Task inputs:
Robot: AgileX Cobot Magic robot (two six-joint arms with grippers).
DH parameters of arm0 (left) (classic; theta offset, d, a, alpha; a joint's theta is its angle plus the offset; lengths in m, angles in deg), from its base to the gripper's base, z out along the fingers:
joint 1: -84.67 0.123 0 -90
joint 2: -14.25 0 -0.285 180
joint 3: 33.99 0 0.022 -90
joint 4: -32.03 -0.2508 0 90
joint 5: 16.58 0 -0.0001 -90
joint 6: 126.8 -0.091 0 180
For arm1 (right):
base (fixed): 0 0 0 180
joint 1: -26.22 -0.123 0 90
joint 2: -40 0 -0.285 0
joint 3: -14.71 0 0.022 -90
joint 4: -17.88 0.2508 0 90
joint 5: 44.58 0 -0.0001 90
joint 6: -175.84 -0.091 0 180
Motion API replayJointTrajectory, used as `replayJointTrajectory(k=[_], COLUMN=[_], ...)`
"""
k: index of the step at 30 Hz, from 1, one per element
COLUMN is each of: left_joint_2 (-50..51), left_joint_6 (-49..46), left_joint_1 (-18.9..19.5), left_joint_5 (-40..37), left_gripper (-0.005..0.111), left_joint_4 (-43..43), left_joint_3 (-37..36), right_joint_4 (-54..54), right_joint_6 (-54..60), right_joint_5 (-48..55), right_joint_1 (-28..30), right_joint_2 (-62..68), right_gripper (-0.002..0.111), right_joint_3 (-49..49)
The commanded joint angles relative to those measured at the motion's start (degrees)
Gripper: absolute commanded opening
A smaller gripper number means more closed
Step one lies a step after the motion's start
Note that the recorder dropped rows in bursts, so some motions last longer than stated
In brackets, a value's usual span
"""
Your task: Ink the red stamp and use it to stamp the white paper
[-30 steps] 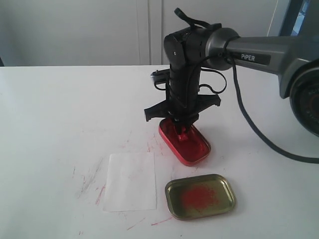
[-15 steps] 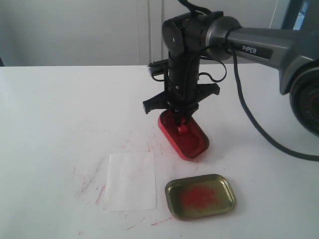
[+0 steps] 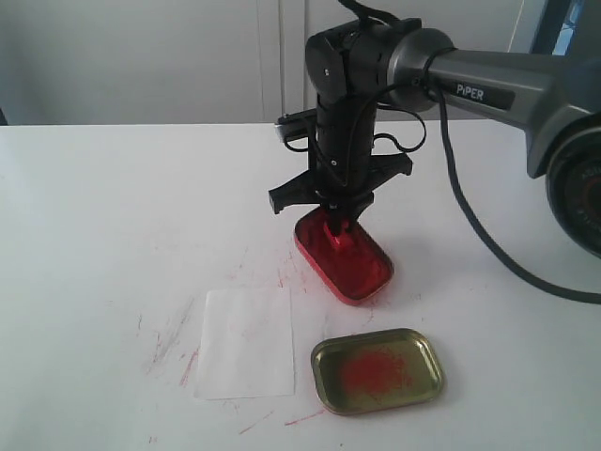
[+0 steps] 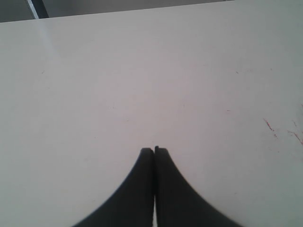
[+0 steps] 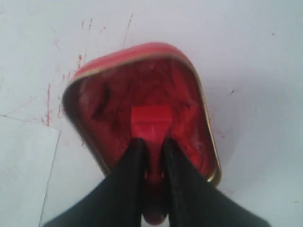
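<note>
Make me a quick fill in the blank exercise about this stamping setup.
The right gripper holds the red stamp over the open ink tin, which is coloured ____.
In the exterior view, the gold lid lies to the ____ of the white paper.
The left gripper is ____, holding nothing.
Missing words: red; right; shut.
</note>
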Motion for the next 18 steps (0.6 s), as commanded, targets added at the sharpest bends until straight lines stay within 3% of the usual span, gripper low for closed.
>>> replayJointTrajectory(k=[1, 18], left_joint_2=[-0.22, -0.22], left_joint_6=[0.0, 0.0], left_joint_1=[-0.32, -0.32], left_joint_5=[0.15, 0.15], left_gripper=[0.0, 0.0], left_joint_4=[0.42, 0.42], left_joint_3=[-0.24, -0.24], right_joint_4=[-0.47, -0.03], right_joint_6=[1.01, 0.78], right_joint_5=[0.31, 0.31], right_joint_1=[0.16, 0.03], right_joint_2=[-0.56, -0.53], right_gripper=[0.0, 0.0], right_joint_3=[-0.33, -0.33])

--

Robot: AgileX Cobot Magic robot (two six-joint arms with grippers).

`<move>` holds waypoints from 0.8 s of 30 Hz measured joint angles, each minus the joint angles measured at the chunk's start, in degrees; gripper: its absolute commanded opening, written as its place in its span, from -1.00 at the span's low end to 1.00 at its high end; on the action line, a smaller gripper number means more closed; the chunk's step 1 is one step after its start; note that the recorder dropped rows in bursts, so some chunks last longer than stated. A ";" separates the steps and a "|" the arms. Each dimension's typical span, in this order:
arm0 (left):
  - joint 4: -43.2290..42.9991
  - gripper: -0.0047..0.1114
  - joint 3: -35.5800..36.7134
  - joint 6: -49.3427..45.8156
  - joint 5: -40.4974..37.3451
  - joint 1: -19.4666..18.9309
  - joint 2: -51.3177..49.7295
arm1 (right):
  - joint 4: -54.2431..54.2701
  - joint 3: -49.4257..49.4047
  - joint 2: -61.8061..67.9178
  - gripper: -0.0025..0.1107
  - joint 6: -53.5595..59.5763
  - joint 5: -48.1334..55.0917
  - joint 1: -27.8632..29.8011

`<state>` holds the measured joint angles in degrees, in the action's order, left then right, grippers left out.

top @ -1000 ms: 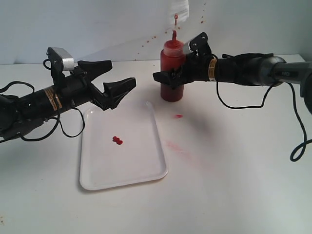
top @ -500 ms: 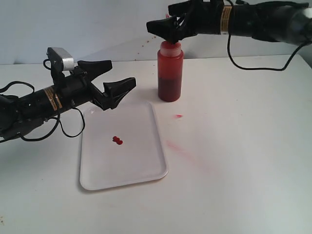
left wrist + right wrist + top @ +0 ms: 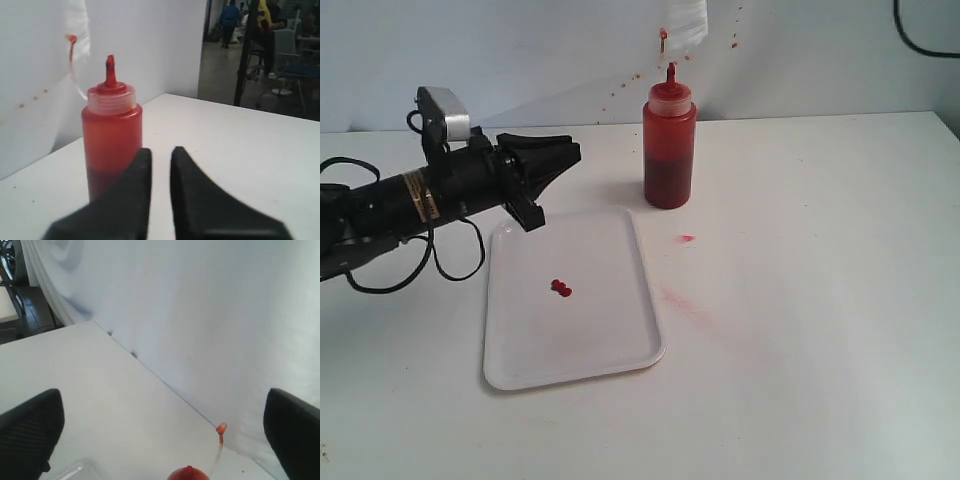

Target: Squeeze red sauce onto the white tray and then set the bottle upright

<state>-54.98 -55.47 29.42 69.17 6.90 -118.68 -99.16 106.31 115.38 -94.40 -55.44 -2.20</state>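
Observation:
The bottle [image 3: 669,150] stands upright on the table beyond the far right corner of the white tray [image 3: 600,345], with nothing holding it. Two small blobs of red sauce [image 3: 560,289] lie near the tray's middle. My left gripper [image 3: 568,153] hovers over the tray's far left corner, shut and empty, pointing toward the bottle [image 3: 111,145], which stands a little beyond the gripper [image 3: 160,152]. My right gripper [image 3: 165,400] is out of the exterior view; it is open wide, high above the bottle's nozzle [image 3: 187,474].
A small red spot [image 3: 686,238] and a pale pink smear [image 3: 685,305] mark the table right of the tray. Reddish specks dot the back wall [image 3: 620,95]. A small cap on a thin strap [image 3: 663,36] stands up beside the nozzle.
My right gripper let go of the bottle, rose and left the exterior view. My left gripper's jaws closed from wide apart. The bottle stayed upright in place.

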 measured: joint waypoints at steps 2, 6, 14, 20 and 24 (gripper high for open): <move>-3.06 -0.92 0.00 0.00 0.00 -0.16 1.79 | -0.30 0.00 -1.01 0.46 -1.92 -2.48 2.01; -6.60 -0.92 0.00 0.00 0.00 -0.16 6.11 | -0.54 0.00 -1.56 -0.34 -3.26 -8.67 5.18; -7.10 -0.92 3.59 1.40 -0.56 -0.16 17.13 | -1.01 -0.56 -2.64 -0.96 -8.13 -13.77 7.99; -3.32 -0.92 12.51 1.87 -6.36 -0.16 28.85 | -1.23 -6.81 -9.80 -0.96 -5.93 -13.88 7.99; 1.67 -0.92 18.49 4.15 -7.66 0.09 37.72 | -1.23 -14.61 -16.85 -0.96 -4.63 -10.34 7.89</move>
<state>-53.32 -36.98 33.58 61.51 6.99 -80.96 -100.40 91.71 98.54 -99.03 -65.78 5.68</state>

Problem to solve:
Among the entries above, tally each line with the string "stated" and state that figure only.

Reply:
2